I usually have my wallet with me except when i am out taking a long walk. If I am ever stopped and questioned and there appears to be a reasonable reason for asking for I.D., I will likely be more than happy to cooperate if they want to drive me back to my place to get my wallet. However, I'm not gonna put up with getting ragged on for not having I.D. on me.

I also think that if a police officer makes a big issue out of someone not having I.D., they may later need to demonstrate some sort of reason for stopping the person and requesting I.D. or they may be the one in hot water. Could be wrong though.

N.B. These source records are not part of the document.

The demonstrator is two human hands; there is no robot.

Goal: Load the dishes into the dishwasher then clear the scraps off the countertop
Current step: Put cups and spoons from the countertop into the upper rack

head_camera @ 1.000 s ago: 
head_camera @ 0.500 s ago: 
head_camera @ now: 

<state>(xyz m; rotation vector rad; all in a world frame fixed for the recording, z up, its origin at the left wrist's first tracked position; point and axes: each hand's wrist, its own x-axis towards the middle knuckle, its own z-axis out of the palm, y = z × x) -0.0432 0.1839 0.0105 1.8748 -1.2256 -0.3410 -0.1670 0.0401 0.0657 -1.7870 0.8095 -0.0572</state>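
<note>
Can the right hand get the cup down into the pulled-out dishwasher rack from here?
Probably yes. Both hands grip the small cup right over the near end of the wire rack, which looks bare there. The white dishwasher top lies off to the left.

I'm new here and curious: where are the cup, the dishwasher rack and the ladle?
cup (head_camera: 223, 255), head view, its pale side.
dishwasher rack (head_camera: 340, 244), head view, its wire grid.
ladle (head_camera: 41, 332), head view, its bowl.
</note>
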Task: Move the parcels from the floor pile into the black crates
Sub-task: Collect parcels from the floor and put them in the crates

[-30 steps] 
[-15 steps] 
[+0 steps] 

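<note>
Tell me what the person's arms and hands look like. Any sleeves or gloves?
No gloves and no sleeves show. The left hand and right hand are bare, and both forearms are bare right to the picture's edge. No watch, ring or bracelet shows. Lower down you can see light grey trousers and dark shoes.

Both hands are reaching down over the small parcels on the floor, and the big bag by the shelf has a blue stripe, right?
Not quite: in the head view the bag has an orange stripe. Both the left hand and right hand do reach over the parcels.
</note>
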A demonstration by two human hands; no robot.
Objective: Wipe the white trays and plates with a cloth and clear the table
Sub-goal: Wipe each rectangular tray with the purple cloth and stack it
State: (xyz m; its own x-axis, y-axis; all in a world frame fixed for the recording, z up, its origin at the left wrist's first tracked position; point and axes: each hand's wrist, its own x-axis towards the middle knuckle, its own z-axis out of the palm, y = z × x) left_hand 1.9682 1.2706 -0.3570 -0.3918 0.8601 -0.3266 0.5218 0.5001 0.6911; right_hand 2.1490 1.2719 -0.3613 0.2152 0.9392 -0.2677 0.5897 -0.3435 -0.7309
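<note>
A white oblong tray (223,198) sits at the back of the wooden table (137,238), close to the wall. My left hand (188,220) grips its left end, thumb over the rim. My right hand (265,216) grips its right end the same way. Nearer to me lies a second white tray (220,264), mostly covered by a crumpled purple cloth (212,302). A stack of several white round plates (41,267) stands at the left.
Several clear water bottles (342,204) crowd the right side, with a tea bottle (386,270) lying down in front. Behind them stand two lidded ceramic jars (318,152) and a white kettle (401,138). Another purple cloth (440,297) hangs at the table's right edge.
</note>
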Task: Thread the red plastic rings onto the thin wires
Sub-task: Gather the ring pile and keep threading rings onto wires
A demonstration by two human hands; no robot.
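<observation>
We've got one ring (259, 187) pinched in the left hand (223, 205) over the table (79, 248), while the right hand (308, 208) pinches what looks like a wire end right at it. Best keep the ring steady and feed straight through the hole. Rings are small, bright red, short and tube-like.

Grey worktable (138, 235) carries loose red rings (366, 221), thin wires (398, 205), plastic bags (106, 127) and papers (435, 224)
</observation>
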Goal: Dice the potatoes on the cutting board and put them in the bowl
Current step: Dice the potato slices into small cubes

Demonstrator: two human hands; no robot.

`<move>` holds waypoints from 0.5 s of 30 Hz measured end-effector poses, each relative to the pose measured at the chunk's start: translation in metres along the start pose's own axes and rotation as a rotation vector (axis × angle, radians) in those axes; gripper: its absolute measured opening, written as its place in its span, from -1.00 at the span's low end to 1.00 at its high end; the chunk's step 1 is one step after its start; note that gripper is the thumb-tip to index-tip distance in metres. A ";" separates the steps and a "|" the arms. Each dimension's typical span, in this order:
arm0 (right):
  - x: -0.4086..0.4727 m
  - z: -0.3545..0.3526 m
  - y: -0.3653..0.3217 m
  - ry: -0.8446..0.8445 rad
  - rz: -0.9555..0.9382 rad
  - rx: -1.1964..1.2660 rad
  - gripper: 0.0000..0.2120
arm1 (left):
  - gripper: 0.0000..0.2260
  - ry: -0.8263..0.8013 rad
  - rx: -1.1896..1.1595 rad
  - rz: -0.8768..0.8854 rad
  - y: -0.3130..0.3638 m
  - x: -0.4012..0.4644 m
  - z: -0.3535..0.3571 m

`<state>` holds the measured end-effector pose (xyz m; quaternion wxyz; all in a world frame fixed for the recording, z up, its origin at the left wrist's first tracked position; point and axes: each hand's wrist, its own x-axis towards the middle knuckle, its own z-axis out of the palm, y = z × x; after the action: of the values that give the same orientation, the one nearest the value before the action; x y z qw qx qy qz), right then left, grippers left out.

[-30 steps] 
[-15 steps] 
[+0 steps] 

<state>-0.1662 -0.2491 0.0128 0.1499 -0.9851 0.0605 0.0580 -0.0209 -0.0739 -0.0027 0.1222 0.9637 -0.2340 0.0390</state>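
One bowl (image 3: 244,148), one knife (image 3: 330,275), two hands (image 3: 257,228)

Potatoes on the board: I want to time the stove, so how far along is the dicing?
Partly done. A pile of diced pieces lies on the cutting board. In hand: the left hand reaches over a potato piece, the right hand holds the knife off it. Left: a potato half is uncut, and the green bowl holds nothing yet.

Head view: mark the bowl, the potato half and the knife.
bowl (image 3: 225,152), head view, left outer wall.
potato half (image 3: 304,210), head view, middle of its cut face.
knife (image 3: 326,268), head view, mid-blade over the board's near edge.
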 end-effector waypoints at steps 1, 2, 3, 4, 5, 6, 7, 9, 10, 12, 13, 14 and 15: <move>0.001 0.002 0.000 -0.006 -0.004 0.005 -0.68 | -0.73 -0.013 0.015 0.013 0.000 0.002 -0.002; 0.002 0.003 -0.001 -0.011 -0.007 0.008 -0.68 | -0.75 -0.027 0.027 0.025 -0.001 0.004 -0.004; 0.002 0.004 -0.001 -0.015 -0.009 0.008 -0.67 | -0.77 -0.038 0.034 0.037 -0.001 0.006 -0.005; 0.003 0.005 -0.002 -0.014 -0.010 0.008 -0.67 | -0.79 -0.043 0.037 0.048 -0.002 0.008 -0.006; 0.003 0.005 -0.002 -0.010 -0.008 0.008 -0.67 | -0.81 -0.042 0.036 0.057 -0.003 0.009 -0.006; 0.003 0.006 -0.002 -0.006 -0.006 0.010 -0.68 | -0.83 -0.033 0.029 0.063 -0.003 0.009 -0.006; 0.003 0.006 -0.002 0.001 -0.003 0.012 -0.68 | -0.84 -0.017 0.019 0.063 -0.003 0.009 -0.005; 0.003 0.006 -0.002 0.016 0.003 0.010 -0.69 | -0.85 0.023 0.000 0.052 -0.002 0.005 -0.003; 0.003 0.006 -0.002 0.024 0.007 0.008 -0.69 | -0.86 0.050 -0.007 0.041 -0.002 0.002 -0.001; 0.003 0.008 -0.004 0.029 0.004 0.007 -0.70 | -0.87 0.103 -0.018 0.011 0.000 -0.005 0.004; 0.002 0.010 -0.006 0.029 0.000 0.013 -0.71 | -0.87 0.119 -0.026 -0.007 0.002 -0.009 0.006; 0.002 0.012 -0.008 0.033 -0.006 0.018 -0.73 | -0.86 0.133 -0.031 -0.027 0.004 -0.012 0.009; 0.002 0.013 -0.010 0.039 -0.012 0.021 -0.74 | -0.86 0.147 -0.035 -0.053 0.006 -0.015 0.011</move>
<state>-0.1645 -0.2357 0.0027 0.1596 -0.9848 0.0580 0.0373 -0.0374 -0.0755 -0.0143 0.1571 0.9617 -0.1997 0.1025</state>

Would be nice to hear some insights into this from past or present LEO's.
Lanse couche couche is offline  
Old 05-05-2010, 06:58 AM
  #38  
Giant Nontypical
 
bergall's Avatar
 
Join Date: Mar 2006
Posts: 7,626
Default

Originally Posted by Lanse couche couche View Post
I usually have my wallet with me except when i am out taking a long walk. If I am ever stopped and questioned and there appears to be a reasonable reason for asking for I.D., I will likely be more than happy to cooperate if they want to drive me back to my place to get my wallet. However, I'm not gonna put up with getting ragged on for not having I.D. on me.

I also think that if a police officer makes a big issue out of someone not having I.D., they may later need to demonstrate some sort of reason for stopping the person and requesting I.D. or they may be the one in hot water. Could be wrong though.

Would be nice to hear some insights into this from past or present LEO's.

Thats a good idea....any LEO's out there can shed some light on this
situation ? Basically, we're looking to see what legal requirements allow the police to stop someone, and the ramifications of a demand for identification. Anyone ?
bergall is offline  
Old 05-05-2010, 07:08 AM
  #39  
Giant Nontypical
 
Join Date: Jul 2004
Location:
Posts: 6,330
Default

Originally Posted by H80Hunter View Post
Also imagine if you're a LEGAL Mexican immigrant living in Arizona. For that matter, try to imagine a different scenario: If Obama passed a law saying ANYONE (white, black, mexican, etc.) could be stopped and forced to prove their citizenship, or that they paid their taxes, or anything. You would all have an absolute stroke, yet this is fine? Not merely fine, but applauded?
I believe it has been a federal law for decades that immigrants are supposed to carry their papers with them all the time and are subject to being asked to show these same papers at any time. So, far from a new scenario, it has long been the law imposed o immigrants as a condition for being in this country legally that they must carry their papers and present them when requested. What's the big deal?

By the way, could Obama show papers proving his citizenship if he was pulled over in Arizona? Just jokin'!!!
Alsatian is offline  
Old 05-05-2010, 07:24 AM
  #40  
Dominant Buck
 
burniegoeasily's Avatar
 
Join Date: Feb 2003
Location: land of the Lilliputians, In the state of insanity
Posts: 26,274
Default

Heck, ive been stopped without my drivers license. All I did was provide my drivers license number and social security number. No problem.